Kwantitatieve bepaling PAK-gehalte
In NEN 7331 ‘Bepaling van de gehalten aan polycyclische aromatische koolwaterstoffen (PAK) en aan benzeen, tolueen, ethylbenzeen en xyleen (BTEX) - Gaschromatografische methode met massaspectrometrische detectie’ wordt de kwantitatieve bepaling van PAK(10) (zie Tabel 53 in 14.3.1 voor lijst van componenten) in bitumineuze materialen gespecificeerd. Voorafgaand aan de analyse worden asfaltmonsters eventueel voorverkleind en daarna cryogeen (d.w.z. gekoeld in vloeibare stikstof om smelten en verdampen van organische stoffen en vervuiling van de maalapparatuur te voorkomen) vermalen volgens NEN 5709. Indien puur bitumen moet worden onderzocht, is een voorverkleining niet noodzakelijk en wordt alleen cryogeen gemalen. Van het cryogeen gemalen monster wordt een representatief deelmonster genomen en gedurende 16 uur met petroleumether geëxtraheerd. Het eindextract wordt vervolgens geanalyseerd op PAK met de gaschromatografie-massaspectrometrie (GC/MS) analyse.

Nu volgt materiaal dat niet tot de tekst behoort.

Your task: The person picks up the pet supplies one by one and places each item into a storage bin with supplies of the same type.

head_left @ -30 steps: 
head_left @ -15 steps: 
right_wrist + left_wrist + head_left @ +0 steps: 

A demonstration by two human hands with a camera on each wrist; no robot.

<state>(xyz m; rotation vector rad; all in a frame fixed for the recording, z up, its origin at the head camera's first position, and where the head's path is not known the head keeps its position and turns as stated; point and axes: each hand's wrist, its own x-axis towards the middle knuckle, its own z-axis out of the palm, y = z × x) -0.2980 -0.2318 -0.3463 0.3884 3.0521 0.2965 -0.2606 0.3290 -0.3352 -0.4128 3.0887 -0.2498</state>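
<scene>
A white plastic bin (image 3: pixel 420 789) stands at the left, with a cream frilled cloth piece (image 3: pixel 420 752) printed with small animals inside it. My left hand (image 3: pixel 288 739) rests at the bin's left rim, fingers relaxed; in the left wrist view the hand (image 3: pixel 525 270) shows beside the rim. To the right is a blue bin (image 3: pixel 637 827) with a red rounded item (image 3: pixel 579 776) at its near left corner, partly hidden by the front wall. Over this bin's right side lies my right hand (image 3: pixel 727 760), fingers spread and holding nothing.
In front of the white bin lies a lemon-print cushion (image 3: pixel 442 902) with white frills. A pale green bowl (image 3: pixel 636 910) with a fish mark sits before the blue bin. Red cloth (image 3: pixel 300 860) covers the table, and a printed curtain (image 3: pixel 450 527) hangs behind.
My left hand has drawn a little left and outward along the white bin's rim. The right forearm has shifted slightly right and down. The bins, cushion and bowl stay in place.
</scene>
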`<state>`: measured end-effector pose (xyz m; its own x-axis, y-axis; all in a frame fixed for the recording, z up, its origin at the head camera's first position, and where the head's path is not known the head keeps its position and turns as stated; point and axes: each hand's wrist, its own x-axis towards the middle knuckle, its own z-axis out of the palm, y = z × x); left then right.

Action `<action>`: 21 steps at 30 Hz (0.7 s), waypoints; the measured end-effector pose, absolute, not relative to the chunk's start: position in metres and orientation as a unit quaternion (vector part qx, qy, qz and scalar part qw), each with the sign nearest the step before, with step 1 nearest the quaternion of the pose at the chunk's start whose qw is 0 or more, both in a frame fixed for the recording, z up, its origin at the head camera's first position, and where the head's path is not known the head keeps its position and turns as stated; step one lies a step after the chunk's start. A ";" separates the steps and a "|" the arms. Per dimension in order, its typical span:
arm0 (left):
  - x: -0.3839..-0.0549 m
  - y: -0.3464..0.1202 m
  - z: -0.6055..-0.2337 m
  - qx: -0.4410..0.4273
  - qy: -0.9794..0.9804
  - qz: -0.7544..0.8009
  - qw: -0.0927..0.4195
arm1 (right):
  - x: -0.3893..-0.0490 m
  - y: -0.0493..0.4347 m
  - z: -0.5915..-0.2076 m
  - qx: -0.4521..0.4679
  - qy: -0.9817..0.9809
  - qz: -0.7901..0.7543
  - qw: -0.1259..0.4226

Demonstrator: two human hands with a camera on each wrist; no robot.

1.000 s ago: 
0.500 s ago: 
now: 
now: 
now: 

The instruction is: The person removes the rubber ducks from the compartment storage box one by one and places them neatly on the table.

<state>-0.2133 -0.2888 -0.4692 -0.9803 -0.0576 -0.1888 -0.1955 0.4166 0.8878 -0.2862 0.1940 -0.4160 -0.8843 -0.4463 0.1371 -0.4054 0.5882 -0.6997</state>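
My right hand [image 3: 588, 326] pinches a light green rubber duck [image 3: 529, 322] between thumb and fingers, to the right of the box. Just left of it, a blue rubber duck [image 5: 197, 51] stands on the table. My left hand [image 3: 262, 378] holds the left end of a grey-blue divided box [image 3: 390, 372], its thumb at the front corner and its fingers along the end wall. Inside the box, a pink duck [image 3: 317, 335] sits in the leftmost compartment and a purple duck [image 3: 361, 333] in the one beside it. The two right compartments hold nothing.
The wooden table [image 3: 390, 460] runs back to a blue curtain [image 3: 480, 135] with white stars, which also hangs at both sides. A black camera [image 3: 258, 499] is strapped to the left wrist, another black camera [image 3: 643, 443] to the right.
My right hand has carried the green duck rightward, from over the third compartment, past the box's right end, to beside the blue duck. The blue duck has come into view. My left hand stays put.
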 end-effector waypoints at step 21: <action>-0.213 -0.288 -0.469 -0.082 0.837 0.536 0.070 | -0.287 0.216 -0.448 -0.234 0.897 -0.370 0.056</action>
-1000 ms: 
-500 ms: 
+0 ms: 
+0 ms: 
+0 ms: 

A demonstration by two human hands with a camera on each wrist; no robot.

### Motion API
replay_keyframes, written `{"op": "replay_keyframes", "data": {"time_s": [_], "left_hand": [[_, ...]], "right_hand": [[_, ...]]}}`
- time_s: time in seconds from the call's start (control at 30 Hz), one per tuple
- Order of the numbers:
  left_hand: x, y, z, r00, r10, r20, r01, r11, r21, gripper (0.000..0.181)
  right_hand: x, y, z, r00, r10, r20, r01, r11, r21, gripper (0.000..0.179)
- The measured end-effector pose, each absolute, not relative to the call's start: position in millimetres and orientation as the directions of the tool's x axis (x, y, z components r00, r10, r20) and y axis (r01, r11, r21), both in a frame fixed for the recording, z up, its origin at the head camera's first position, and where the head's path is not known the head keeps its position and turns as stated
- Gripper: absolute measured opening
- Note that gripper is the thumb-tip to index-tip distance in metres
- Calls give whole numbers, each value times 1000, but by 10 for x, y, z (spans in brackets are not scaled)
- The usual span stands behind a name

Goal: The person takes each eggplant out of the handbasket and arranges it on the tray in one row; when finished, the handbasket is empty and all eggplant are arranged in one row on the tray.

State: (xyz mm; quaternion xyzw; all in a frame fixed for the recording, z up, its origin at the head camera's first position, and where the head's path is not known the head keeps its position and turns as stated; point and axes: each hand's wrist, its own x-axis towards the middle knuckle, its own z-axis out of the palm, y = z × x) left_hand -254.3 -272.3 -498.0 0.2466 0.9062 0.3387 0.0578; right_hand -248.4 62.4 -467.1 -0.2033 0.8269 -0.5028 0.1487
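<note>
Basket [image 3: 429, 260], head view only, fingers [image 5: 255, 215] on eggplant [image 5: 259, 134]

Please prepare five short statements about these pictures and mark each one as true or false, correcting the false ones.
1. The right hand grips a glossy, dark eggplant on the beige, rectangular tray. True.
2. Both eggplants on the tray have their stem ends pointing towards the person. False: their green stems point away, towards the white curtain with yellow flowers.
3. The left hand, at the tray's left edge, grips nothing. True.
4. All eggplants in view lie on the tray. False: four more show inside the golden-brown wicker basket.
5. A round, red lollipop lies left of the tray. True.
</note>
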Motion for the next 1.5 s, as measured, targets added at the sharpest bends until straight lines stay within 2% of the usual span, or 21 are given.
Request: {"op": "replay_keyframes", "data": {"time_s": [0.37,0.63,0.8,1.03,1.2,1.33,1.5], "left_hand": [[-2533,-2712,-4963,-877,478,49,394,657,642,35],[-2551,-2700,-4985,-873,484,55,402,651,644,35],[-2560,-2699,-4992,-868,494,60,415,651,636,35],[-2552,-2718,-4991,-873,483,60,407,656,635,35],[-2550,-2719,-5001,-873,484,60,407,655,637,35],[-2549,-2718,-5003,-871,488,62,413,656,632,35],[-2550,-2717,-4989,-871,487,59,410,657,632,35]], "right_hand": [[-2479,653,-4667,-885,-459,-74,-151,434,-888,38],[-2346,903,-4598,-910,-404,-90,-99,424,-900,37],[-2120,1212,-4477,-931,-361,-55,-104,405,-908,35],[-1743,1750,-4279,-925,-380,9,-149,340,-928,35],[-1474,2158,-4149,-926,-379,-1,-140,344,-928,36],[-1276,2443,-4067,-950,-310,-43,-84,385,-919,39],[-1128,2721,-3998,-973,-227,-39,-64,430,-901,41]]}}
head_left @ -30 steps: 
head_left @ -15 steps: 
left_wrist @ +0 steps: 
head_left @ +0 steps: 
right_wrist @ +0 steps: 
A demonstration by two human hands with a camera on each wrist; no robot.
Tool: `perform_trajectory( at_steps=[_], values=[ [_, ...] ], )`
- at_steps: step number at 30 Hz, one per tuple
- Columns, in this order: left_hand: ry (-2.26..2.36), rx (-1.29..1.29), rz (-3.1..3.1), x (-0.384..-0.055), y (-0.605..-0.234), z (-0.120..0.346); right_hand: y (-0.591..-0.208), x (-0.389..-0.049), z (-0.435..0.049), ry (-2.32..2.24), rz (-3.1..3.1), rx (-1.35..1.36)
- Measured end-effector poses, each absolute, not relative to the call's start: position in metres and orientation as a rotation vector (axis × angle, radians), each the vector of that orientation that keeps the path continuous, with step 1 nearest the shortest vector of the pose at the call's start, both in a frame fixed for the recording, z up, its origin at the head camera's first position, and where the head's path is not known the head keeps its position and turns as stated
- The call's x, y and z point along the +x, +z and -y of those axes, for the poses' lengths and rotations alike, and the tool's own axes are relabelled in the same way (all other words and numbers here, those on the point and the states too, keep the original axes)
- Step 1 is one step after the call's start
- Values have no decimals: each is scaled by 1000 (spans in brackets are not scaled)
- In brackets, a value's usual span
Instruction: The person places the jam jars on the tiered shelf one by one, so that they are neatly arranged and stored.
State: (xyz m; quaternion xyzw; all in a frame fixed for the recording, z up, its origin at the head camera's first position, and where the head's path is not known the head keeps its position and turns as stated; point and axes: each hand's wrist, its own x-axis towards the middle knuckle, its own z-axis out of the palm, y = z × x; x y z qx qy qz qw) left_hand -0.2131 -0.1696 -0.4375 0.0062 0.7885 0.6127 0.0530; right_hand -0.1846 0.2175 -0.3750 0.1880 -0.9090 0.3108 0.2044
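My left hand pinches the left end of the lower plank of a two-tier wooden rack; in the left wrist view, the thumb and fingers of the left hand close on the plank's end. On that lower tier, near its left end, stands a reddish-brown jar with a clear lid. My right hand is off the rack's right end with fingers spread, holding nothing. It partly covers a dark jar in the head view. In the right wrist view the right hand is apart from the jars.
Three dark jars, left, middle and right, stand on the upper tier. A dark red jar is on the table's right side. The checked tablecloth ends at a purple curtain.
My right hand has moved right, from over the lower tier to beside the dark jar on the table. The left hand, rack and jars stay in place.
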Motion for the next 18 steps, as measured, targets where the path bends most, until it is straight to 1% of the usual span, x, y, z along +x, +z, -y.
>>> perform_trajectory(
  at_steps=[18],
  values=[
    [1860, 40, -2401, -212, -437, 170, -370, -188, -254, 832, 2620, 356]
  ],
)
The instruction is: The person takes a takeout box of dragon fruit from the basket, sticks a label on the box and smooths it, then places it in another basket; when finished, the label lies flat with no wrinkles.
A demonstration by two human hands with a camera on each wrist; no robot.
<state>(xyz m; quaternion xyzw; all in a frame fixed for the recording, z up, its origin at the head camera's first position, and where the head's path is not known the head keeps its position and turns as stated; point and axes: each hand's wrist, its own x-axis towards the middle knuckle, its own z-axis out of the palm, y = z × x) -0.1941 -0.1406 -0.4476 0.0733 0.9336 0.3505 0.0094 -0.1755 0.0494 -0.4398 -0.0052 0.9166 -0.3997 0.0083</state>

De GC/MS bestaat uit twee belangrijke componenten: de gaschromatograaf en massaspectrometer. Het primaire doel van de GC/MS analyse is om een hoeveelheid van een stof (afzonderlijke PAK-component) te detecteren en te kwantificeren. Dit gebeurt door het vergelijken van de relatieve concentraties van de atoommassa's in het gegenereerde spectrum. De gaschromatograaf bestaat uit een injector, een kolom en een detector. Een bekende hoeveelheid (ongeveer 10 µl) van het te analyseren extract wordt in de injector geïnjecteerd en verdampt daar. Met behulp van een inert dragergas wordt de damp door de kolom gevoerd. De kolom bestaat uit een capillair dat is bekleed met een poreuze coating, die, net als bij de DLC, interactie heeft met de in het gas zwevende moleculen. Door de vertraging die de verschillende moleculen oplopen als gevolg van deze interactie, worden de verschillende moleculen van elkaar gescheiden. Het tijdsverschil tussen het moment van injecteren en het moment waarop aan het einde van de kolom een piek door de detector wordt geregistreerd, wordt retentietijd genoemd. Deze retentietijd is voor iedere stof uniek. Rapportages bevatten doorgaans grafieken, chromatogrammen genoemd, met daarin de pieken van de verschillende stoffen als functie van de retentietijd (zie Figuur 198).
[ link ]
Figuur 198 Voorbeeld van een chromatogram
Om het PAK(10)-gehalte in een monster te bepalen moeten de organische stoffen in dat monster in oplossing gebracht worden. Wanneer het om PAK(10) in grond of steenmengsels gaat, is er meestal sprake van zeer geringe hoeveelheden oplosbare organische stof, waardoor deze extracten meestal direct kunnen worden geanalyseerd in een GC/MS systeem. In asfaltmengsels is altijd zo’n 4,5 tot 7% m/m (soms nog iets hoger) bindmiddel aanwezig en in dakbedekking nog veel meer. Dit bindmiddel is echter een organische stof die tijdens de extractie ook in oplossing gaat. Die 4,5 tot 7% m/m bindmiddel betekent dus 45.000 - 70.000 mg bitumen per kg asfalt. Hier doet zich het probleem voor dat het PAK(10)-gehalte bepaald moet kunnen worden op enkele tientallen mg/kg. Er zit ruwweg duizendkeer meer bitumen in het extract dan er aan PAK(10) in zou mogen zitten. De grote hoeveelheid bitumen kan op twee manieren storen:
- Enerzijds door wat genoemd wordt matrixstoring. Door verdunning kan dat worden gereduceerd maar daarmee daalt ook de concentratie PAK(10) in de oplossing en dat leidt tot een verhoogde bepalingsgrens voor PAK(10);
- Anderzijds kan de enorme hoeveelheid bitumen in het extract de apparatuur ernstig verontreinigen.